● THE DATA
'''

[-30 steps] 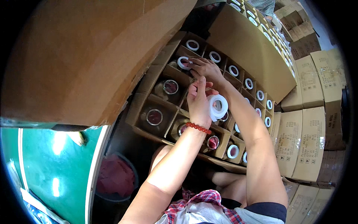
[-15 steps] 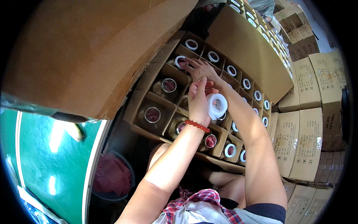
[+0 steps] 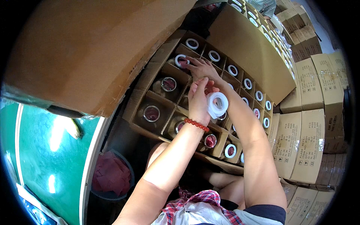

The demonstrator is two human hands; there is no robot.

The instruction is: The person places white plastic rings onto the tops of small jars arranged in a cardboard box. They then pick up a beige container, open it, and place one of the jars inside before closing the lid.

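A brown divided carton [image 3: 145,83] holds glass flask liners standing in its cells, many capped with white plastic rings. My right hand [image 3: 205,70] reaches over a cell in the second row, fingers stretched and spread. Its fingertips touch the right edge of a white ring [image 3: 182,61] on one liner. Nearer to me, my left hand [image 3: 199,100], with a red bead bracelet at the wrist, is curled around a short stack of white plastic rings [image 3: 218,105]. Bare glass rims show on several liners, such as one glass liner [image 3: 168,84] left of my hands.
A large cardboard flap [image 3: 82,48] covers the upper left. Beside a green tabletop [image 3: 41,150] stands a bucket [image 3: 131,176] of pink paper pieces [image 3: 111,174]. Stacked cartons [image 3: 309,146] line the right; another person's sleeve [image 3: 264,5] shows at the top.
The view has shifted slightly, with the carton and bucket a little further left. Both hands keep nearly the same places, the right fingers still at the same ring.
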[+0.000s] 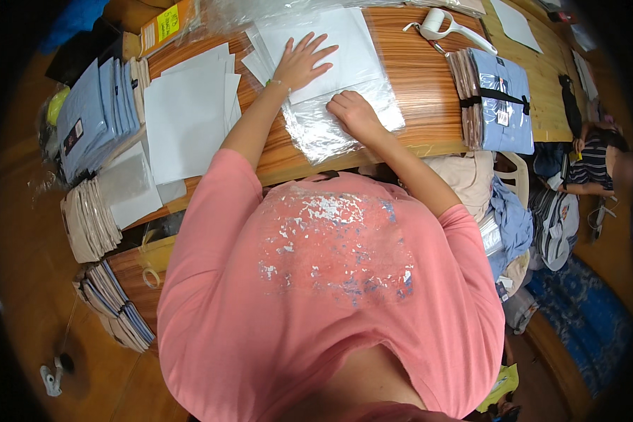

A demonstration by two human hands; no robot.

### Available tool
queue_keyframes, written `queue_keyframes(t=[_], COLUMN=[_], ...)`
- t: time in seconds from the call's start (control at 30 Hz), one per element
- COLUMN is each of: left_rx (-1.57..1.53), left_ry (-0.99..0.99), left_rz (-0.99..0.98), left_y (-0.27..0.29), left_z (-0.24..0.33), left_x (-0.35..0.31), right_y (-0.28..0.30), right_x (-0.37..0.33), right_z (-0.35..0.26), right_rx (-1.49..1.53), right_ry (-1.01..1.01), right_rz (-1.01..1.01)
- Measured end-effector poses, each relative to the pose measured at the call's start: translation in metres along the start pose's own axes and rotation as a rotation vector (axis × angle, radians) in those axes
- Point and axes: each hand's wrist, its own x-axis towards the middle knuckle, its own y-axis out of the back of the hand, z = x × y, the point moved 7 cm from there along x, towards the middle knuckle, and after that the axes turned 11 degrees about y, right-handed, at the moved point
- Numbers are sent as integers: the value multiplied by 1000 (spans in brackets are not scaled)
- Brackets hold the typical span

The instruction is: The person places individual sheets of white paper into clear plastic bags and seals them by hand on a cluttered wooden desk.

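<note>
My left hand (305,65) lies open and flat, fingers spread, on a white sheet of paper or card (348,53). The sheet is on or inside a clear plastic bag (313,135), I cannot tell which. Near the bag's lower, close end, my right hand (359,116) is closed, its fingers curled down onto the plastic and seemingly gripping it. The bag's crinkled lower part shines under the light and reaches the table's near edge. More white sheets stick out from under the left side of the bag.
Loose white sheets (190,116) lie to the left on the wood-grain table (429,91). Bagged blue shirts (84,126) stand far left, above beige packs (91,221). At right are a strapped shirt bundle (503,105) and a white lint roller (435,22). Another person (598,158) sits far right.
</note>
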Motion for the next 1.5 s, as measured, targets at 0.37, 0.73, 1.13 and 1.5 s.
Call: queue_keyframes(t=[0.37, 0.73, 1.13, 1.5], left_rx=[78, 31, -136, -101], left_ry=[30, 56, -110, -60], left_rz=[-32, -155, 35, -15], left_y=[-3, 7, -2, -8], left_z=[-12, -4, 50, 35], left_x=[5, 17, 6, 14], right_y=[45, 63, 42, 81], right_x=[-35, -40, -43, -57], right_z=[-51, 16, 50, 14], right_rx=[109, -254, -5, -170], right_ry=[33, -136, -46, 44], right_rz=[29, -24, -295, -297])
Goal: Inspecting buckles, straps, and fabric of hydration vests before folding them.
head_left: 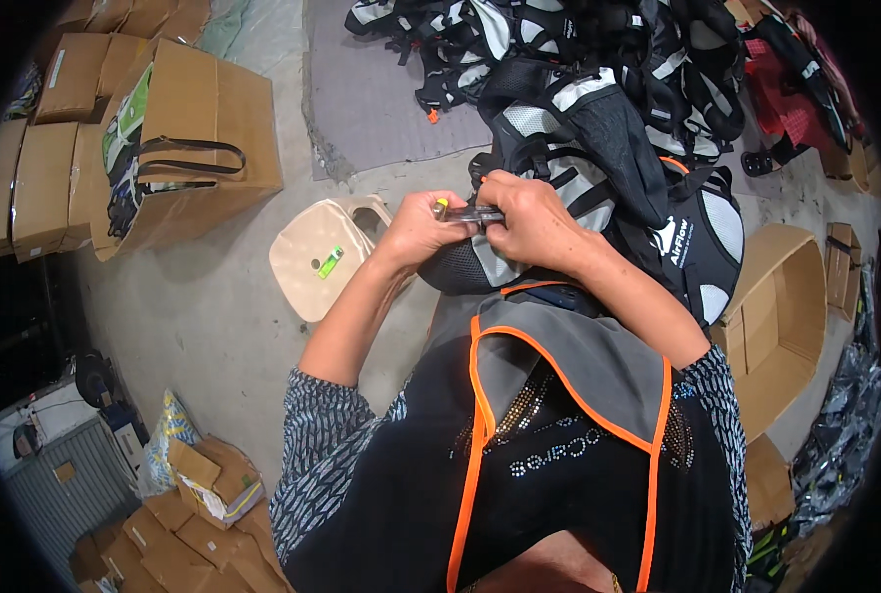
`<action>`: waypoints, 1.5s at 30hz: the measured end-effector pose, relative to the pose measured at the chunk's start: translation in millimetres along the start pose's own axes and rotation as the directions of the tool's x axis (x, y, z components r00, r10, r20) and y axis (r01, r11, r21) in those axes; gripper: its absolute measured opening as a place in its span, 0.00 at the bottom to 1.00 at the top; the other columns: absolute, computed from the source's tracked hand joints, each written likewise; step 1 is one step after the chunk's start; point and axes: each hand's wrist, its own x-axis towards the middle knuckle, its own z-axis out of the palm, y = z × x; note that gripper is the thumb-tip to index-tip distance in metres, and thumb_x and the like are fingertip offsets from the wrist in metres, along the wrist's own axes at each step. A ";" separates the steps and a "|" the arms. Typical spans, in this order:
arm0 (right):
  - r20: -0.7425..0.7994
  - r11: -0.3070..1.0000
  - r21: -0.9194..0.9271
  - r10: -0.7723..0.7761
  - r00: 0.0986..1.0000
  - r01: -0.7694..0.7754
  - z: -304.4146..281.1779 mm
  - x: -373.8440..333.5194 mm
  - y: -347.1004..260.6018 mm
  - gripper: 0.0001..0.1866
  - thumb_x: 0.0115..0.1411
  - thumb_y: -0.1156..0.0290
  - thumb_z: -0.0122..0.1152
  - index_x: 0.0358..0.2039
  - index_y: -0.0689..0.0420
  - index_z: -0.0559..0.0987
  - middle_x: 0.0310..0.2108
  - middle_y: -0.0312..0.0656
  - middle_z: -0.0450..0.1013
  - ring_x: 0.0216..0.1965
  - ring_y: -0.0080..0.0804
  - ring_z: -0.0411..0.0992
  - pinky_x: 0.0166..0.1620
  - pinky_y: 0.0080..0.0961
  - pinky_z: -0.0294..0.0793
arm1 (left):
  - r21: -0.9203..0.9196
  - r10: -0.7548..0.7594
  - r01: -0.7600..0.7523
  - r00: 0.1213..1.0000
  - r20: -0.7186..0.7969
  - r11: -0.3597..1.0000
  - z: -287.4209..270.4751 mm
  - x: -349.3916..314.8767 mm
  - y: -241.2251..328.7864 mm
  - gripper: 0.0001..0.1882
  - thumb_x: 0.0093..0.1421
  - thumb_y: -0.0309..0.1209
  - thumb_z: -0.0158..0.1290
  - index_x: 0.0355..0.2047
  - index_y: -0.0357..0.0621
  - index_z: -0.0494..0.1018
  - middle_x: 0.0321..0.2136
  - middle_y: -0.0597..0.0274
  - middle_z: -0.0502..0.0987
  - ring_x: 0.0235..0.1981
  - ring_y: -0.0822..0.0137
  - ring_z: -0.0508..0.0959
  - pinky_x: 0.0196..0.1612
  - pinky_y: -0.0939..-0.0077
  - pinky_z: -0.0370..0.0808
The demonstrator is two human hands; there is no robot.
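A black and grey backpack (588, 183) with mesh panels lies in front of my body, partly under my hands. My left hand (422, 229) is closed on a small dark tool (468, 213) with a shiny surface and a yellow end; its exact kind does not show. Against the tool's other end, my right hand (534, 222) is closed, fingers curled. Whatever lies inside those curled fingers is hidden. Below both hands, the black mesh (452, 271) of the bag is visible. A bit of orange shows beside the right fingertips.
To the left stands a beige plastic stool (297, 242) with a green lighter (331, 262) on it. Many black and grey bags (519, 35) are heaped ahead on a grey mat (381, 119). Cardboard boxes (223, 114) stand at left; an open carton (781, 331) is at right.
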 end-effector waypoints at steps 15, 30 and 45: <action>-0.014 0.685 0.641 0.462 0.887 -0.346 0.4 -12.2 16.3 0.02 0.47 0.79 0.55 0.24 0.60 0.74 0.21 0.33 0.68 0.22 0.18 0.60 0.25 0.15 0.59 | -0.198 -0.113 0.117 0.993 0.030 0.973 -8.6 3.6 -13.3 0.08 0.46 0.18 0.56 0.28 0.38 0.73 0.23 0.67 0.74 0.21 0.79 0.69 0.23 0.92 0.65; 0.041 0.347 0.903 0.520 0.853 -0.255 -2.6 -12.5 19.2 0.08 0.54 0.80 0.49 0.35 0.60 0.74 0.24 0.35 0.72 0.24 0.17 0.64 0.33 0.10 0.64 | -0.322 -0.126 0.144 0.989 0.076 0.936 -17.5 8.5 -30.2 0.16 0.47 0.15 0.53 0.39 0.34 0.72 0.29 0.62 0.76 0.24 0.75 0.74 0.28 0.90 0.71; -0.102 0.426 0.874 0.630 0.770 -0.233 -41.3 -21.2 17.0 0.11 0.56 0.79 0.48 0.39 0.61 0.74 0.28 0.38 0.74 0.18 0.12 0.57 0.22 0.08 0.55 | -0.033 -0.056 0.057 0.998 0.023 0.998 -18.2 9.7 -26.1 0.19 0.49 0.16 0.51 0.43 0.38 0.72 0.31 0.66 0.75 0.27 0.78 0.71 0.30 0.91 0.69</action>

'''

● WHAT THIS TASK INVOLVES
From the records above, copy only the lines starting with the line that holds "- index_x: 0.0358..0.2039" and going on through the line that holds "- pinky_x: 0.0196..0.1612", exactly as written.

● EXERCISE OUTPUT
  - index_x: 0.0358..0.2039
  - index_y: -0.0689..0.0420
  - index_z: -0.0559..0.0987
  - middle_x: 0.0310..0.2108
  - middle_y: -0.0312..0.0656
  - middle_z: -0.0450..0.1013
  - ring_x: 0.0216..0.1965
  - ring_y: -0.0080..0.0804
  - ring_z: -0.0411..0.0992
  - pinky_x: 0.0166..0.1620
  - pinky_y: 0.0080..0.0961
  - pinky_z: -0.0294..0.0793
arm1 (left):
  - r21: -0.9203..0.9196
  - r10: -0.7548..0.7594
  - r01: -0.7600..0.7523
  - r00: 0.1213..1.0000
  - r20: -0.7186..0.7969
  - r11: -0.3597..1.0000
  - z: -287.4209..270.4751 mm
  - x: -349.3916..314.8767 mm
  - y: -241.2251..328.7864 mm
  - gripper: 0.0001..0.1882
  - thumb_x: 0.0093..0.1421
  - thumb_y: -0.0309..0.1209
  - thumb_z: -0.0158..0.1290
  - index_x: 0.0355..0.2047
  - index_y: -0.0357..0.0621
  - index_z: -0.0494..0.1018
  - middle_x: 0.0321..0.2136
  - middle_y: -0.0597..0.0274
  - middle_z: -0.0502..0.0987
  - ring_x: 0.0235..0.1981
  - ring_y: -0.0822..0.0137
  - ring_z: -0.0508..0.0959
  - pinky_x: 0.0196..0.1612

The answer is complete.